Exercise> An exact copy of the listing below is the answer, with the pictures removed.
:::::
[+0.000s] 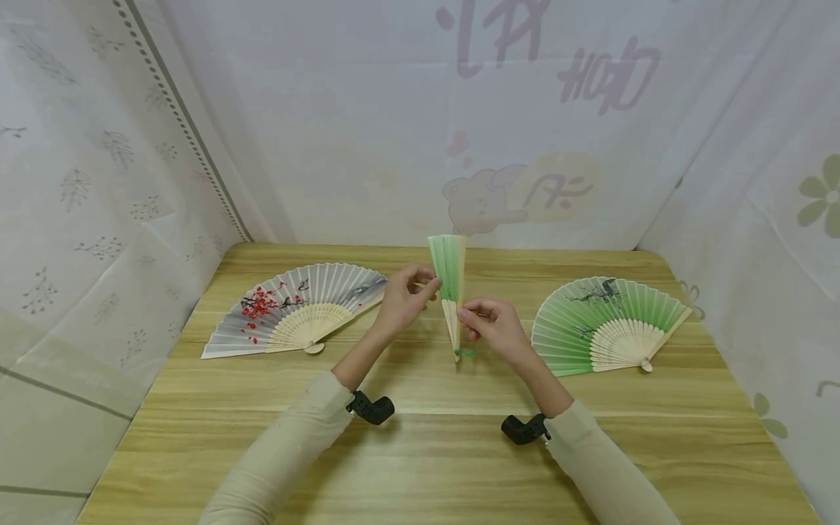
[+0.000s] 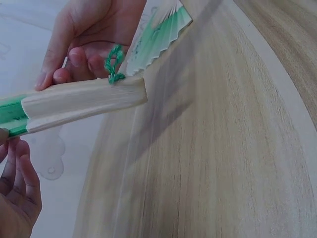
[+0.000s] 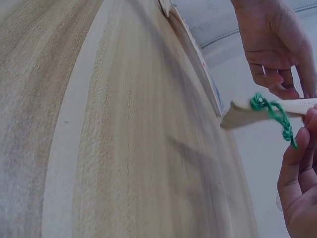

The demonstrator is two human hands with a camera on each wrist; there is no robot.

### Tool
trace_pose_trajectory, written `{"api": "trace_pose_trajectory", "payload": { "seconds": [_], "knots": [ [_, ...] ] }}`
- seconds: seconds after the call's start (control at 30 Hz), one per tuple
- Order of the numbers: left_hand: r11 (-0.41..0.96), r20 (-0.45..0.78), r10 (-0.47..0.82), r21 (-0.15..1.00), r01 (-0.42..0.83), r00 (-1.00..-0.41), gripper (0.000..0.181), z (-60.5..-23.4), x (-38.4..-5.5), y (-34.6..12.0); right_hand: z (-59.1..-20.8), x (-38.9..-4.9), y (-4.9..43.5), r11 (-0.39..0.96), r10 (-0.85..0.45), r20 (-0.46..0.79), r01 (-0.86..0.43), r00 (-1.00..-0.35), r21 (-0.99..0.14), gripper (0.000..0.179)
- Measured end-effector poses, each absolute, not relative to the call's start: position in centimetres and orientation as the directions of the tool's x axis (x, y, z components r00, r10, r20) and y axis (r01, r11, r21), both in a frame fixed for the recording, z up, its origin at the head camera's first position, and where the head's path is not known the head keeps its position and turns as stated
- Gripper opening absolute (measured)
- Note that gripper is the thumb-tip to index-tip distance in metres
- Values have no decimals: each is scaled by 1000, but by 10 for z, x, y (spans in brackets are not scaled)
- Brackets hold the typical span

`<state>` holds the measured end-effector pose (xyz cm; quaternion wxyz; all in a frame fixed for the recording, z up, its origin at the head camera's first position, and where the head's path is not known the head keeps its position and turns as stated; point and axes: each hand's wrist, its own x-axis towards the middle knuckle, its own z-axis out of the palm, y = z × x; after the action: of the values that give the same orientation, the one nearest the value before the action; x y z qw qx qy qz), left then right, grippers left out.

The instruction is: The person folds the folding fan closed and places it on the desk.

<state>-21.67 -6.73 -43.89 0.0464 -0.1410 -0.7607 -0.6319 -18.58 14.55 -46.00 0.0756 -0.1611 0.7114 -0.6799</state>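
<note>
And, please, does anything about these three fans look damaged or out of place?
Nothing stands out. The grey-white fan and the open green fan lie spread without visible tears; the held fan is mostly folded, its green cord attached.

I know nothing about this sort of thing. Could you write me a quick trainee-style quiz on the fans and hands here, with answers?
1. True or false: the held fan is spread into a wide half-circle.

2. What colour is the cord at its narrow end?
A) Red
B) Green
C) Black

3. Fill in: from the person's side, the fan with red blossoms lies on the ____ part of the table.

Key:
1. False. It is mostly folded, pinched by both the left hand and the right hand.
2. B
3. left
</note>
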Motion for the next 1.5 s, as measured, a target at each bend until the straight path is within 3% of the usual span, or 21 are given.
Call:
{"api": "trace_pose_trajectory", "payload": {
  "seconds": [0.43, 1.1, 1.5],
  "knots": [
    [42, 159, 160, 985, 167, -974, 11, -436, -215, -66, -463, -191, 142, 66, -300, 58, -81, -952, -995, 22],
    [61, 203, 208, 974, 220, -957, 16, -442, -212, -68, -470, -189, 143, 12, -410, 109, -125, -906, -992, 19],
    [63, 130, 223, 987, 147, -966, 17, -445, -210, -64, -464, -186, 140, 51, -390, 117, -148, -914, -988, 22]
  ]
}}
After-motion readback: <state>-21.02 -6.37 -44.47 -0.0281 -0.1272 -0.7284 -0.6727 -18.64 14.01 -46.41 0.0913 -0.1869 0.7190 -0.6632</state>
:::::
The answer>
[+0.000s] 
[+0.000s] 
[+0.000s] 

The demonstrator is two human hands with a camera on each wrist; there is no robot.

### Tool
trace_pose_trajectory, written `{"api": "trace_pose_trajectory", "payload": { "seconds": [_], "knots": [ [_, ...] ] }}`
- seconds: seconds after the call's start (control at 30 Hz), one per tuple
- Order of the numbers: left_hand: r11 (-0.41..0.96), r20 (-0.45..0.78), r10 (-0.47..0.82), r21 (-0.15..1.00), r01 (-0.42..0.83), r00 (-1.00..-0.41), gripper (0.000..0.181), z (-60.5..-23.4), x (-38.4..-5.5), y (-34.6..12.0); right_hand: z (-59.1..-20.8), x (-38.9..-4.9), y (-4.9..43.5), r11 (-0.39..0.96), r10 (-0.85..0.45), r20 (-0.46..0.79), r01 (-0.86..0.43), r00 (-1.00..-0.35), r21 (-0.99..0.14), gripper (0.000..0.179)
- Measured end-effector poses, each absolute, not relative to the call's start: position in centimetres and orientation as the directions of the tool's x axis (x, y, z components r00, r10, r20) and y axis (r01, r11, r21), both in a frame fixed for the recording, z up, its origin at the head camera's first position, and where the head's path is not known the head keeps its position and turns as stated
- Gripper opening absolute (measured)
- Note that gripper is the thumb-tip to index-tip distance in metres
- Values have no decimals: each is scaled by 1000, but by 10 for z, x, y (spans in brackets are not scaled)
- Brackets hold the typical span

`<state>` holds the measured end-effector pose (xyz cm; quaternion wxyz; all in a frame fixed for the recording, z up, its origin at the head camera's first position, and where the head's path is not known the head keeps its position and turns as stated; point and axes: each hand's wrist, its own x-axis towards the middle knuckle, its own z-axis out of the palm, y = z × x; after the action: of the values that give the same orientation, the one nearest the value before the action; x y z qw qx qy qz), left then right, grippers left out.

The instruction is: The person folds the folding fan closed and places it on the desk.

<state>-21.67 -6.73 -43.89 0.0464 -0.1410 -0.7607 -0.6319 -18.58 14.55 -46.00 0.0756 -0.1611 0.7114 -0.6799</state>
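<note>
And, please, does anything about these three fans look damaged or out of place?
Nothing stands out. The grey-white fan and the open green fan lie spread without visible tears; the held fan is mostly folded, its green cord attached.

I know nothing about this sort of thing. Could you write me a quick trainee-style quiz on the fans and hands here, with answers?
1. True or false: the held fan is spread into a wide half-circle.

2. What colour is the cord at its narrow end?
A) Red
B) Green
C) Black

3. Fill in: from the person's side, the fan with red blossoms lies on the ____ part of the table.

Key:
1. False. It is mostly folded, pinched by both the left hand and the right hand.
2. B
3. left
</note>
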Motion for the next 1.5 s, as measured, a target at each bend until the straight path is within 3% of the usual span, or 21 are given.
Call:
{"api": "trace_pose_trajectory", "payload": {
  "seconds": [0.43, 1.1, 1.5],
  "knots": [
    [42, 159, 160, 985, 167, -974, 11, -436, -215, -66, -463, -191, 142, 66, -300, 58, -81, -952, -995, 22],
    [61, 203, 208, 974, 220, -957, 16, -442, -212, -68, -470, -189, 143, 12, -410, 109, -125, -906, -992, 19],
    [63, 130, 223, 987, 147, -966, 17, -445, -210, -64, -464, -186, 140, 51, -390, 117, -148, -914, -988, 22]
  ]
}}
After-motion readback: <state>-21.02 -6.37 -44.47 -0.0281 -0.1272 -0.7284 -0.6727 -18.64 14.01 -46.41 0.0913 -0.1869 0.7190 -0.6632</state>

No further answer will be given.